Charles Dent Bostick, who served on the faculty of Vanderbilt Law School from 1968 to 1992 and as the Law School’s dean from 1980 to 1985, died Jan. 12 after a long illness. He was 91.
A native of Gainesville, Georgia, Dean Bostick earned his undergraduate and law degrees at Mercer University and practiced law for eight years in Gainesville before entering the legal academy. He joined the law faculty at the University of Florida in 1966 as an assistant professor of law and taught there for two years before joining Vanderbilt’s law faculty in 1968 as an associate professor of law.
Read Dean Bostick’s obituary in The Tennessean.
Dean Bostick was faculty adviser to Vanderbilt’s national Moot Court team from 1968 to 1975. He was named professor of law in 1971. His teaching and scholarship focused on property law and future interests.
Bostick served as the Law School’s associate dean and director of admissions from 1975 to 1979. He was named its Acting Dean in 1979 and received the permanent appointment as Dean in 1980, serving in that role until 1985. He was a visiting professor of law at the University of Leeds in England during the 1985-86 academic year. He retired from Vanderbilt’s law faculty in 1992.
“I met with Dent shortly after I became Vanderbilt’s Dean and tried to absorb as much knowledge from him as I could. I am honored to follow in his footsteps,” said Dean Chris Guthrie.
As Vanderbilt Law Dean, Bostick led a significant expansion of the original Law School building. He hosted U.S. Supreme Court Justice Sandra Day O’Connor, who spoke at the dedication of the Alyne Queener Massey Law Library in 1984, and the late Chief Justice William H. Rehnquist, who dined at his Nashville home. While at the University of Leeds, he was presented to the Duchess of Kent, Katharine Worsley, wife of the late Queen Elizabeth’s cousin, Prince Edward Windsor.
Before beginning his legal career, Dean Bostick was a lieutenant in the U.S. Navy from 1952 to 1955, serving in Europe and the Mediterranean, which fueled a lifelong passion for history and culture. “His exacting memory of dates, personalities and events, especially from the rich history of his beloved England, was phenomenal,” said his son, Alan Dent Bostick.
Dean Bostick was distinguished by his Savile Row style of dress, his old-style manners, his sharp-edged wit and countless anecdotes that his former students, colleagues and friends will remember. One of his favorite stories involved a Georgia prosecutor who was arguing a case before a jury when someone in a car parked just outside the courtroom window began honking his horn. The prosecutor leaned out the window and asked the driver to stop, and he refused. The prosecutor then climbed out the window, beat the man up, climbed back into the courtroom through the same window, concluded his argument, and then dutifully went downstairs in the courthouse to swear out a warrant for his own arrest for assault and battery.

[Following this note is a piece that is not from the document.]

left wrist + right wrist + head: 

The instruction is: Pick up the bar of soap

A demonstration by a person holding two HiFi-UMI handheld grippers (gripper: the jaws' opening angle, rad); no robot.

Dean Bostick was preceded in death by his sister, Sara Bostick Rew. He is survived by his wife of 66 years, Susan Oliver Bostick; daughter Susan Bostick Fassnacht (Jo); son Alan Dent Bostick (Katherine); and grandchildren Cabell Fassnacht, of Washington, D.C.; Will Fassnacht (Katelynn), of Adairsville, Georgia; and Camille Bostick, Kate Bostick and Rawson Bostick, all of Nashville.
A private family service will be held for Dean Bostick at St George’s Episcopal Church, where he was a longtime member.
In lieu of flowers, the family asks that memorials be made to the Bostick Dean’s Award for Extraordinary Staff Service at Vanderbilt University Law School, which was endowed by Dean Bostick; St. George’s Episcopal Church; Mercer University’s Walter F. George School of Law; or Second Harvest Food Bank.